— What the task asks —
Output only the lines below that start at the line containing "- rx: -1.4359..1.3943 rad" and end at the line containing "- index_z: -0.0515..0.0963", with both ends kept.

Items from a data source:
──────────

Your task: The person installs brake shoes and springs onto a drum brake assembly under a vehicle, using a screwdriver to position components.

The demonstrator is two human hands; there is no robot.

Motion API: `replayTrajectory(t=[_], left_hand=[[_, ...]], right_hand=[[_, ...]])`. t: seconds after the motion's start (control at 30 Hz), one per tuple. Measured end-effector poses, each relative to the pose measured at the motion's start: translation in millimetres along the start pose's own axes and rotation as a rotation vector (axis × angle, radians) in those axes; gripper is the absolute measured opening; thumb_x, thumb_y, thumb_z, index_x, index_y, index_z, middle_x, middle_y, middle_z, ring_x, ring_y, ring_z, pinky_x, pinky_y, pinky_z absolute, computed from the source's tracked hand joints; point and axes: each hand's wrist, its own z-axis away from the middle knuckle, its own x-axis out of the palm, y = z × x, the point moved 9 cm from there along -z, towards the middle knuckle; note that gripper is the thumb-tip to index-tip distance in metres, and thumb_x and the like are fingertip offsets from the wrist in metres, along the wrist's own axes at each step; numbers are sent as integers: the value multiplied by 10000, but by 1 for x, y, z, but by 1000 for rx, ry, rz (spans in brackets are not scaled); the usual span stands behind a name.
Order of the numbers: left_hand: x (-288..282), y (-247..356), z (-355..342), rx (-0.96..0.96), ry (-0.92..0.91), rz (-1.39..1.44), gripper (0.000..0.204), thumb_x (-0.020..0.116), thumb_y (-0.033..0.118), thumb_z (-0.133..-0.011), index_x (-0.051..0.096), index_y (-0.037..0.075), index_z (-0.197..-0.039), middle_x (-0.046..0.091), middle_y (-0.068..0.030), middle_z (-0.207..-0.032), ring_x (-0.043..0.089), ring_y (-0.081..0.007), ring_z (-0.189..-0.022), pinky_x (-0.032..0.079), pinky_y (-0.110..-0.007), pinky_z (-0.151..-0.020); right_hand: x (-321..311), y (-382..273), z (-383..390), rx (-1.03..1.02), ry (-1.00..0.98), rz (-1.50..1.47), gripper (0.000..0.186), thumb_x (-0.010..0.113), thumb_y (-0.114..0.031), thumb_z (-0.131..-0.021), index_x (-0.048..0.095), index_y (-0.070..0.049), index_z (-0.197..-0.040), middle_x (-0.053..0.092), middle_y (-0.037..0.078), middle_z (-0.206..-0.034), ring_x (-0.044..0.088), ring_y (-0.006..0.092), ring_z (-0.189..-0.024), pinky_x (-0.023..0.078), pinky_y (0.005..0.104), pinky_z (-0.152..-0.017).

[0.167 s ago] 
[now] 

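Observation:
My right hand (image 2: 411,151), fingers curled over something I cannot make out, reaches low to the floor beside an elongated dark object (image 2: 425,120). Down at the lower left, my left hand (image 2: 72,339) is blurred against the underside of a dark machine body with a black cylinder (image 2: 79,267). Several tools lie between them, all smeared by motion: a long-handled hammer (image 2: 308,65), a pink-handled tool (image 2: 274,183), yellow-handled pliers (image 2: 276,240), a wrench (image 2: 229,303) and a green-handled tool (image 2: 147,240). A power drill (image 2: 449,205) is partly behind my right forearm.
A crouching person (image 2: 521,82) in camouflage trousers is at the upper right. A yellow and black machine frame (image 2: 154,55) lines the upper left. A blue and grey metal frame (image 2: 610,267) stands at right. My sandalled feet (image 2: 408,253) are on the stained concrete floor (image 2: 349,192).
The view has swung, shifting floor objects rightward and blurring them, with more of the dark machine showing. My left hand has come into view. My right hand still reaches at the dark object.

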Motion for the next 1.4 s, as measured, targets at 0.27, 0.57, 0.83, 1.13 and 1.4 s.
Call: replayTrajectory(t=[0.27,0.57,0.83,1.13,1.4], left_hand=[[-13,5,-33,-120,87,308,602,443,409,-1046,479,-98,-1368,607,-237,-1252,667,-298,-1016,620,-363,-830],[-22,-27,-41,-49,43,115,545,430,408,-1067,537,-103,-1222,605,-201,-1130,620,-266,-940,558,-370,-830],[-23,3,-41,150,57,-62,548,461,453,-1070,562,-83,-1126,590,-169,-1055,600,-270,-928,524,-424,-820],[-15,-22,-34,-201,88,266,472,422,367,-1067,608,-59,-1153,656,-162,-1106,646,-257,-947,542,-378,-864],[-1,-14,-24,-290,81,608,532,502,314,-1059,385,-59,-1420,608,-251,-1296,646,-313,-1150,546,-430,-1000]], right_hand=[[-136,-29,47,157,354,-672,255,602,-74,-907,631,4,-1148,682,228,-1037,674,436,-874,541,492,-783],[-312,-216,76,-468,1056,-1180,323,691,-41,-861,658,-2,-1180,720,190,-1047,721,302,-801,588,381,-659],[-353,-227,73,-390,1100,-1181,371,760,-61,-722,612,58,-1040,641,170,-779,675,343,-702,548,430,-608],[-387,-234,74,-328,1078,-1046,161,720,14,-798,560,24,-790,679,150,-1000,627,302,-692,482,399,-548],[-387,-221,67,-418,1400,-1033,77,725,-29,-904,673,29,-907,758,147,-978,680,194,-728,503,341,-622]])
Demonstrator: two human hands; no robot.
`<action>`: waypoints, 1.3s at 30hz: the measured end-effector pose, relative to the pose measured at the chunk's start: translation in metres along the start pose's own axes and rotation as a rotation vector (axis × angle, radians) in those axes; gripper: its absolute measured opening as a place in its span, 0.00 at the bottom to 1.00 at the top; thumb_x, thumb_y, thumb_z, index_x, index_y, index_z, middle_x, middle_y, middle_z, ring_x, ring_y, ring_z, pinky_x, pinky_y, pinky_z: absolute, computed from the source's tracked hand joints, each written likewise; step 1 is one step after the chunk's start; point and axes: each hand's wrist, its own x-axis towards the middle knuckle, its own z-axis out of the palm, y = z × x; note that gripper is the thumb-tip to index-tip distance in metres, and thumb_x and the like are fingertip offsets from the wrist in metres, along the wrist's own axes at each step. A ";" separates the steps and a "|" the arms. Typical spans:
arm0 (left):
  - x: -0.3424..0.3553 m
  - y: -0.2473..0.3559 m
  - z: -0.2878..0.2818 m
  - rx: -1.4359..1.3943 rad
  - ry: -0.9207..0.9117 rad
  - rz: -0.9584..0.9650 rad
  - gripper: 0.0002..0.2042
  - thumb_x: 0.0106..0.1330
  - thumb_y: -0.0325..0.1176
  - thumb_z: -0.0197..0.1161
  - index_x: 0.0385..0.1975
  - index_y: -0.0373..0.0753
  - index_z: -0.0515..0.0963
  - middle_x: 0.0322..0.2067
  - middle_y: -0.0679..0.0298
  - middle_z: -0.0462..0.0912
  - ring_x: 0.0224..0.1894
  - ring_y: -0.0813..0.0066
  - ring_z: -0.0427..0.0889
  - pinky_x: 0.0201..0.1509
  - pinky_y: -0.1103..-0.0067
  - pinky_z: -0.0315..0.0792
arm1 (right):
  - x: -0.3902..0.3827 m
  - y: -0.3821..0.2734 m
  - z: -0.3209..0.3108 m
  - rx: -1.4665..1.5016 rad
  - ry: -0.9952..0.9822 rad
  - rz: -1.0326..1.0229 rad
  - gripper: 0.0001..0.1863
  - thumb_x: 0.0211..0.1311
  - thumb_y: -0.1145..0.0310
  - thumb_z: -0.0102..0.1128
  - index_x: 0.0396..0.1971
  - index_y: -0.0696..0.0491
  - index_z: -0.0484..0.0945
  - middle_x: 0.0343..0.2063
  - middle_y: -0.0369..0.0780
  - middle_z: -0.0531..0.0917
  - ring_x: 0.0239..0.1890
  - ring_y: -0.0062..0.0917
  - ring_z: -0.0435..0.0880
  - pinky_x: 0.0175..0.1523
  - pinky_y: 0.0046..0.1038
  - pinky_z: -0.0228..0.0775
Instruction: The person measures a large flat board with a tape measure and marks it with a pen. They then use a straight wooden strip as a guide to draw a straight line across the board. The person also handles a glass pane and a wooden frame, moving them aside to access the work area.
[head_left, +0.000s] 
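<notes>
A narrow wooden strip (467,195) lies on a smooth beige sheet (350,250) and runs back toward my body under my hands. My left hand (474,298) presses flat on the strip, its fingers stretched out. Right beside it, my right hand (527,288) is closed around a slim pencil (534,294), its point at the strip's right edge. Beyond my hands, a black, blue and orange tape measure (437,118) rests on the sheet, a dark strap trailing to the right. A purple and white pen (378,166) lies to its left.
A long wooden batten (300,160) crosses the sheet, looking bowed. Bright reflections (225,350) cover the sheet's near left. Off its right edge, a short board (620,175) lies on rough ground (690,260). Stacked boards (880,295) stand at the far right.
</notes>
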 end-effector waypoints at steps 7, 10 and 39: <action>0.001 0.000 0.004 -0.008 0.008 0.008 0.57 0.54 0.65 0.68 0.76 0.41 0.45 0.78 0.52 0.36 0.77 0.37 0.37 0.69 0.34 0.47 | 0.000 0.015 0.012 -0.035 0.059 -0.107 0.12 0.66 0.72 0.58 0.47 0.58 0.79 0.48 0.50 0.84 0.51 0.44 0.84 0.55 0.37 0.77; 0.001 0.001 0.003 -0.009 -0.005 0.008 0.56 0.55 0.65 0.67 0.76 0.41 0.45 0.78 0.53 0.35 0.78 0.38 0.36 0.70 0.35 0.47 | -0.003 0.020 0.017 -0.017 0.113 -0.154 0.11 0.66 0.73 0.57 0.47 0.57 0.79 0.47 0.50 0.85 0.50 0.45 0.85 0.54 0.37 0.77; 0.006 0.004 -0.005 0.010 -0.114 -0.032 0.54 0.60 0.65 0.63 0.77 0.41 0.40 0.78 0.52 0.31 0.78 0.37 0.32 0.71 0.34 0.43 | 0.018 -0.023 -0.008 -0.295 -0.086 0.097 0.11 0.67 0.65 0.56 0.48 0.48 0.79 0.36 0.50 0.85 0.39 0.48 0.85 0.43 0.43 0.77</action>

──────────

— Exercise output —
  - rx: -1.4359..1.3943 rad
  - ry: -0.9207..0.9117 rad
  - rz: -0.9584..0.9650 rad
  - gripper: 0.0002..0.2042
  - thumb_x: 0.0106..0.1330
  - thumb_y: -0.0325..0.1176
  - thumb_z: -0.0197..0.1161
  - index_x: 0.0385..0.1975
  - index_y: -0.0373..0.0753
  - index_z: -0.0515..0.0963

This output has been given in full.